Wyoming - Emigrant Train; Great Falls of the Yellowstone; Missouri Fur Co. Hunters

Reverse - Text
Left section: GRIND YOUR COFFEE AT HOME
Right section:
WYOMING.
PART of Wyoming, west of the Rocky Mountains, was included in the Oregon country. The lower Green River country about Fort Bridger pertained to Mexico, and became American soil after the treaty of 1848. The Territory of Wyoming was formed from parts of Dakota, Idaho and Utah, in 1868. The first white visitors were the Canadian explorers under Lieut. de la Verendrye who, in 1743-44 ascended the gorges of Wind River. A pair of Illinois trappers and Colter, one of Lewis and Clark's men, spent part of 1804-7 in the Park region, followed by the heroic hunters of the Missouri Fur Company, who were obliged to fight the Indians throughout all these lonely glens.
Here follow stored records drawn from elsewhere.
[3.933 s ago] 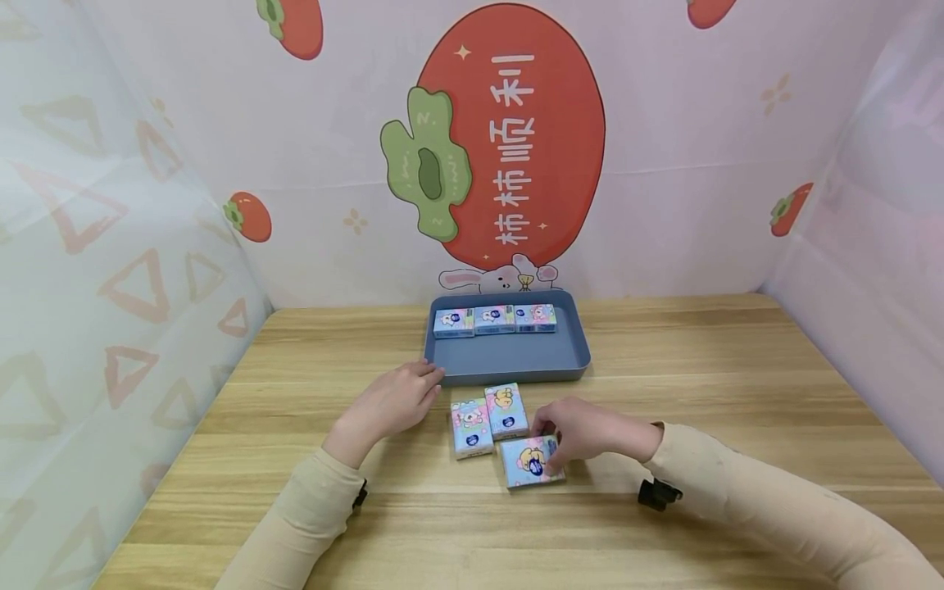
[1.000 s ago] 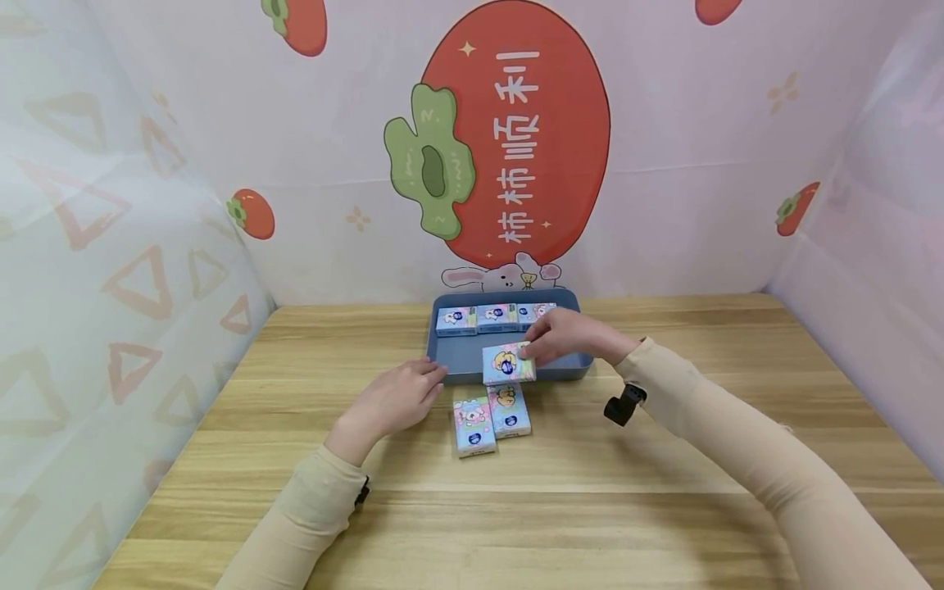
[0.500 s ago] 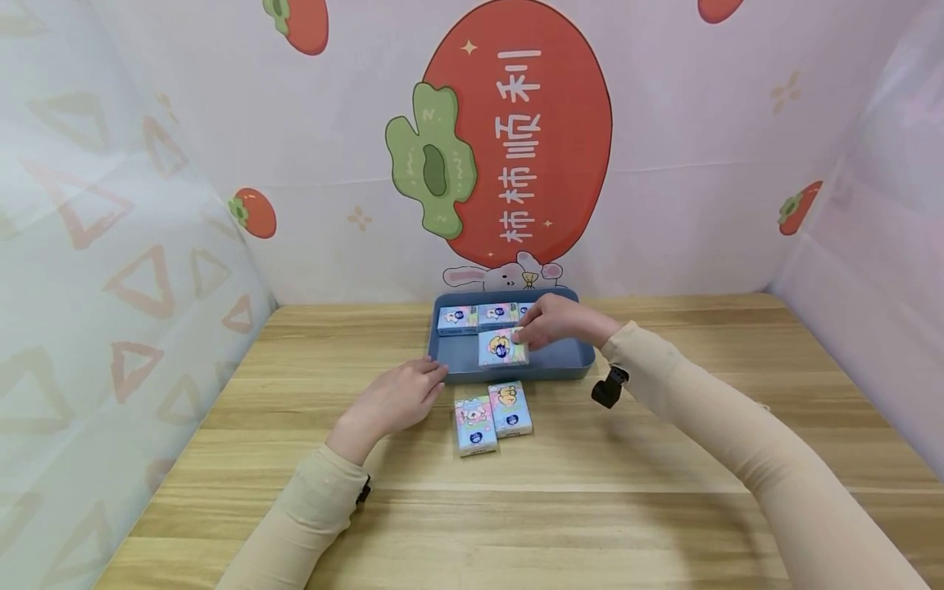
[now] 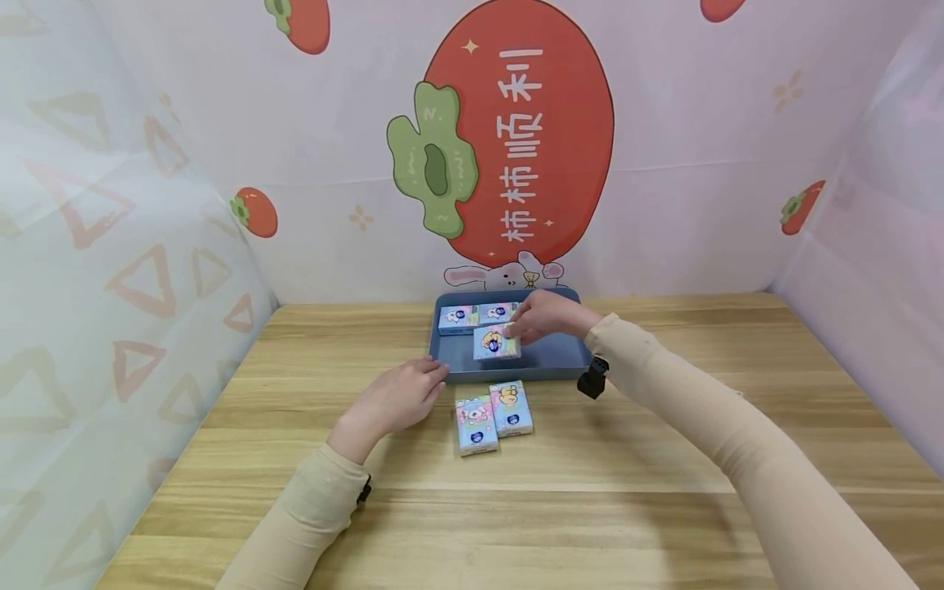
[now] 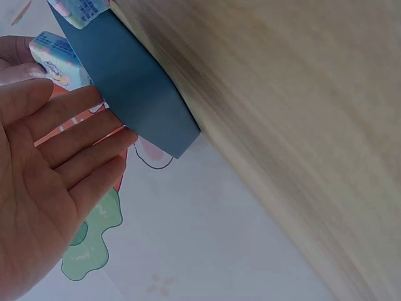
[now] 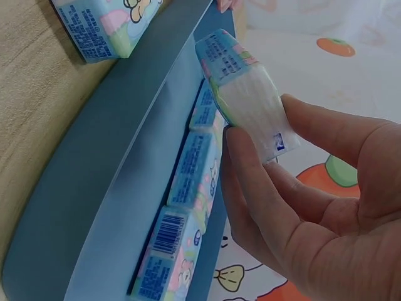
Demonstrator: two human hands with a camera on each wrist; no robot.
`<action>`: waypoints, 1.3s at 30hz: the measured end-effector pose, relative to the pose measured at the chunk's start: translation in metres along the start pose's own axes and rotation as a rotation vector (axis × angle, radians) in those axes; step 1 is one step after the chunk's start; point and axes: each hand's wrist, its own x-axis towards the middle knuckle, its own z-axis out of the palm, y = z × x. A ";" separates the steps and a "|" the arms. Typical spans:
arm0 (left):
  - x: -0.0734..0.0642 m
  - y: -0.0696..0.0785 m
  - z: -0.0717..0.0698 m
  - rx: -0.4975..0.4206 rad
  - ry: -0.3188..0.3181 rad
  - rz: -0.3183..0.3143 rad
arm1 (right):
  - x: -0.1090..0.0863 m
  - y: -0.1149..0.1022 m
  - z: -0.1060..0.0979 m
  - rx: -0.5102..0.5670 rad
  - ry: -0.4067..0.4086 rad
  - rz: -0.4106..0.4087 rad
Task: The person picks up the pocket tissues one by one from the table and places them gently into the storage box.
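The left arm slants forward from the lower left, wrist bent slightly inward; the left hand shows its back to the head camera, its fingers extended, almost straight, thumb apart. The right arm stretches in from the lower right, longer and more angled, and the right hand pinches, thumb opposing the bent fingers

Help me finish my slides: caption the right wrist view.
The right grip holds a printed pack over the blue tray, with three more packs lined up inside.
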 end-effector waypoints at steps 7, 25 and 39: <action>0.000 0.000 0.001 0.005 0.008 0.010 | 0.010 -0.002 0.004 0.024 0.001 0.010; 0.000 -0.002 0.002 0.008 0.013 0.016 | 0.030 -0.002 0.013 0.082 0.016 0.038; 0.001 -0.003 0.003 -0.011 0.040 0.030 | 0.041 -0.012 0.019 0.025 0.035 0.062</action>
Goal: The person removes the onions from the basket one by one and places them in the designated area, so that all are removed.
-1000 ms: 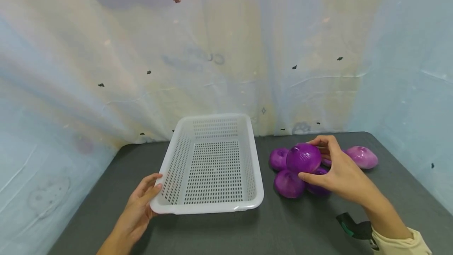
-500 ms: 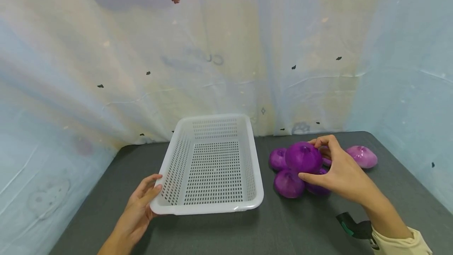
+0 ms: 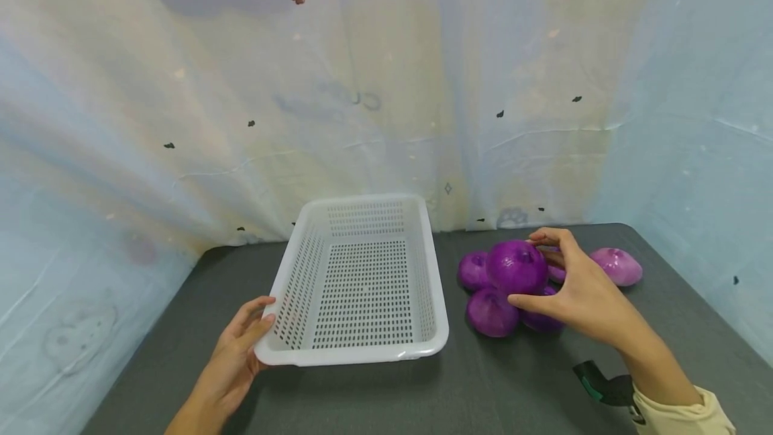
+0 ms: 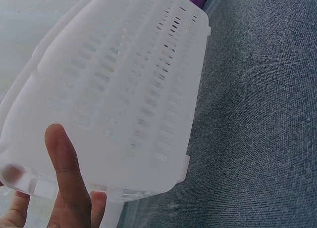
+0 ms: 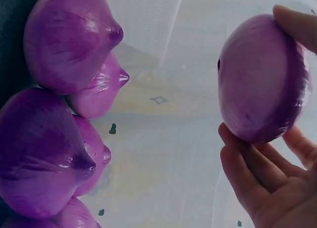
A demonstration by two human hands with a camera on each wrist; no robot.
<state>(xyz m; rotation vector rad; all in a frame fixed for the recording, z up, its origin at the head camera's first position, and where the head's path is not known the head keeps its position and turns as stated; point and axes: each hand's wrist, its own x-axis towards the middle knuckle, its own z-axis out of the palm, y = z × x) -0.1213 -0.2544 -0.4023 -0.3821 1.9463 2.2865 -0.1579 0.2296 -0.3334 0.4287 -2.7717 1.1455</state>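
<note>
At the near left corner of a white plastic basket (image 3: 368, 301), my left hand (image 3: 232, 351) holds the rim. The basket's slotted floor shows bare. In the left wrist view, one of that hand's fingers (image 4: 67, 163) lies along the outer wall. My right hand (image 3: 582, 301) grips a purple onion (image 3: 516, 268) between thumb and fingers. The right wrist view shows this onion (image 5: 262, 79) raised apart from the others. Below and around it sit more purple onions, one at the front (image 3: 492, 314) and one behind left (image 3: 474, 270); my hand partly covers others.
A lighter pink-purple onion (image 3: 617, 267) lies at the far right of the dark grey table (image 3: 483, 388). Behind the table hangs a pale patterned curtain (image 3: 386, 86). A dark strap (image 3: 604, 384) hangs by my right wrist, next to a cream sleeve (image 3: 682, 415).
The onion in my right hand has turned a little, its tip shifting right. Both hands, the basket and the other onions stay nearly where they were.
</note>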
The first settlement was at Fort Laramie in 1834, and in 1842 the famous trapper, James Bridger, erected the log lock-house of Fort Bridger, near Green River, but in 1853 it passed into the hands of the Mormons, who were unwilling to suffer a Gentile stronghold so near to their domain.
The first migration to the Pacific Coast passed across Wyoming in 1834. The first agricultural settlers were the Mormons, sent by their church to occupy the Green river valley in 1853. The Indians waged almost continuous warfare against the immigrants and killed them by hundreds.
ILLUSTRATIONS.
Emigrant Train on the Way to the Pacific Coast; Great Falls
of the Yellowstone; Hunters of the Missouri Fur Co., 1810.